> **Work to complete**
Leave the pictures aside. Retype exactly the lines from the top of the data below through the one holding "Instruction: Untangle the".
◆ ◆ ◆
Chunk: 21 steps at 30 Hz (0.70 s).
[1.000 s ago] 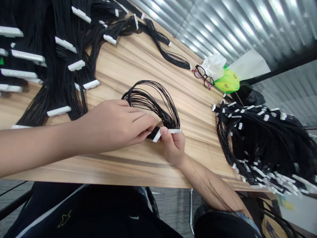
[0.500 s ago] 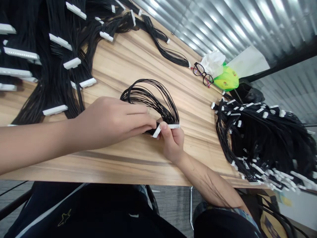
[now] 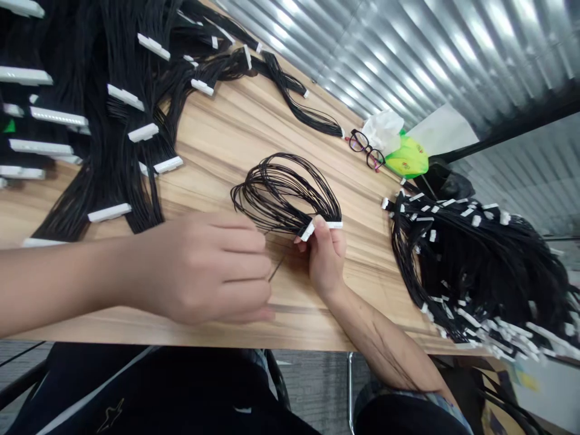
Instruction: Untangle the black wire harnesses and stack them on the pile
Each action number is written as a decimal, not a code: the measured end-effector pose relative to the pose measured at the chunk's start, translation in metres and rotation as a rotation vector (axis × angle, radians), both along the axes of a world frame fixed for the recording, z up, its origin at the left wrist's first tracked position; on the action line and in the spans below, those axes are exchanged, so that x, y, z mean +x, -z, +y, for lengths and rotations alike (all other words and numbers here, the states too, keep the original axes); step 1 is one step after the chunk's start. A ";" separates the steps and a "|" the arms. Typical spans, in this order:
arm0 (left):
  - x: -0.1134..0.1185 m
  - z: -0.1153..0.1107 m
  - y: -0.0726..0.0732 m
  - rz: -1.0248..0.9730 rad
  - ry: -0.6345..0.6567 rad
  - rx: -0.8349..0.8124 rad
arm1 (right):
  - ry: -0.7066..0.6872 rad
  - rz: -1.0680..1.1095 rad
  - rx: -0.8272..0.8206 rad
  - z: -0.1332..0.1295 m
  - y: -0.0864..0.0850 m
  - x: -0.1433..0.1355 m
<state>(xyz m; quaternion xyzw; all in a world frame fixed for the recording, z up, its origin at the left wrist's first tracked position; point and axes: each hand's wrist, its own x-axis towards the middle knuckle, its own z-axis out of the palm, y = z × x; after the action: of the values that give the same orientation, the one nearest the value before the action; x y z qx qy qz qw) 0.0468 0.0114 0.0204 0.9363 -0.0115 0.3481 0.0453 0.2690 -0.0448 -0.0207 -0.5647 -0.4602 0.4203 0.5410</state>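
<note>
In the head view, my right hand (image 3: 328, 254) pinches the white connector ends (image 3: 334, 225) of a coiled black wire bundle (image 3: 283, 187) between thumb and fingers. The loops rest on or just over the wooden table (image 3: 254, 127), left of and beyond that hand. My left hand (image 3: 222, 266) is closed, blurred by motion, left of the connectors and nearer the front edge. A thin dark strand (image 3: 275, 270) runs from beside the bundle to its curled fingers; the fingertips are mostly hidden.
Many black wire harnesses (image 3: 97, 121) with white connectors cover the left side. Another pile (image 3: 489, 260) lies at the right. Glasses (image 3: 367, 149), white tissue (image 3: 383, 130) and a green-yellow packet (image 3: 408, 158) are at the back, near a corrugated metal panel (image 3: 408, 54).
My left hand has come away from the connectors, toward the table's front edge, and its fingers have curled in. My right hand still holds the connectors. The view has shifted slightly.
</note>
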 end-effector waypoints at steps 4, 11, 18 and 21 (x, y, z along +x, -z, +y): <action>0.001 -0.010 0.003 0.067 0.076 -0.179 | 0.035 0.062 0.049 -0.004 0.001 -0.002; 0.001 0.000 -0.001 0.088 -0.100 -0.506 | -0.006 0.003 0.123 -0.010 0.010 0.000; 0.001 0.004 0.011 0.058 -0.356 -0.112 | -0.098 -0.030 0.221 -0.013 0.010 -0.002; -0.001 0.006 0.017 0.038 -0.379 -0.040 | -0.113 -0.021 0.235 -0.013 0.009 -0.002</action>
<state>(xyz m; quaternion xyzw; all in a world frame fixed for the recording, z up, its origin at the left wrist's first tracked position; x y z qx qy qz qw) 0.0457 0.0170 0.0038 0.9270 0.1728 0.3328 -0.0020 0.2670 -0.0582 -0.0294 -0.4751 -0.5430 0.3873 0.5740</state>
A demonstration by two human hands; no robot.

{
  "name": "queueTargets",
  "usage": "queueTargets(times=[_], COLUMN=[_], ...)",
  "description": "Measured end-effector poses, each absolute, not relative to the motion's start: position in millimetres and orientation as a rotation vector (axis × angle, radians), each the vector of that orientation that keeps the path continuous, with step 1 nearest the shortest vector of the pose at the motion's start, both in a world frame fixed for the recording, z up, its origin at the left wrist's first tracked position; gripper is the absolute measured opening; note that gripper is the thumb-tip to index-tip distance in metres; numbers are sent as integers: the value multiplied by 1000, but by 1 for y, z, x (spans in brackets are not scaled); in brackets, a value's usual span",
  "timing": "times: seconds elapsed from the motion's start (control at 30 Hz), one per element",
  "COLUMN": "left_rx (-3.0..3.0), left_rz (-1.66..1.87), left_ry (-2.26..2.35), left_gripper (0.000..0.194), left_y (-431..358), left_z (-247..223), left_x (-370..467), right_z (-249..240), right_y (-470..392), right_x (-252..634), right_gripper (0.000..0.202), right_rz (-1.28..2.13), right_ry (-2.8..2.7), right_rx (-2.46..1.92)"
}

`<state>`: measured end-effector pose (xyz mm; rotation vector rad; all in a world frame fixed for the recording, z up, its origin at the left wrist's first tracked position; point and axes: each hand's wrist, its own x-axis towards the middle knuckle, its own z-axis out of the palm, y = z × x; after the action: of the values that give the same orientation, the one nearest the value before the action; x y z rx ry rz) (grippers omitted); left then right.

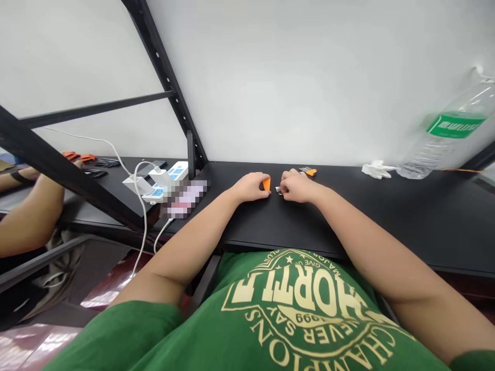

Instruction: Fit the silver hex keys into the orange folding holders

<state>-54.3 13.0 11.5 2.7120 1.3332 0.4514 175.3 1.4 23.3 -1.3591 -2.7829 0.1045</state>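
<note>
My left hand is closed, thumb and fingers pinching a small orange plastic holder above the black table. Just to its right, my right hand is closed around thin silver metal rods. Their ends poke out toward the orange holder, with a small gap between; the rest is hidden by the fingers, so their exact kind is unclear. Behind my right hand lies another orange holder with slim metal rods in it.
A white power strip with plugged-in chargers, cables and a blurred-out phone lie at left beside a black metal frame. Another person's arm is beyond it, near orange pieces. Crumpled white gloves and a plastic bottle are right.
</note>
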Motion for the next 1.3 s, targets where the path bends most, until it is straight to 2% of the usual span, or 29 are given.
queueTargets(times=[0.3,0.5,0.9,1.07,1.3], left_rx=[2718,2715,2679,2666,2651], left_rz=[434,418,430,429,438], left_ry=[1329,1344,1344,1354,1357], left_gripper=[44,47,46,41,49], left_y=[11,12,11,11,12], left_z=[14,12,15,14,13], left_x=[-53,-53,-52,-52,-53], right_z=[27,31,19,14,1], right_y=[-2,-2,2,11,29], right_x=[174,177,174,181,191], right_gripper=[6,12,23,18,19], right_rz=[86,98,69,74,311], right_ry=[-2856,-2820,-2849,-2699,-2573], right_rx=[-1466,-1564,-1309,-1432,-1499])
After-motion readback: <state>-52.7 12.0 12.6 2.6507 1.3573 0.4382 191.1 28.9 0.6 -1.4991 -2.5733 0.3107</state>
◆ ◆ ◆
> **Solution below**
Chunk: 21 steps at 30 Hz (0.70 s).
[1.000 s ago] 
[0.500 s ago] 
[now] 
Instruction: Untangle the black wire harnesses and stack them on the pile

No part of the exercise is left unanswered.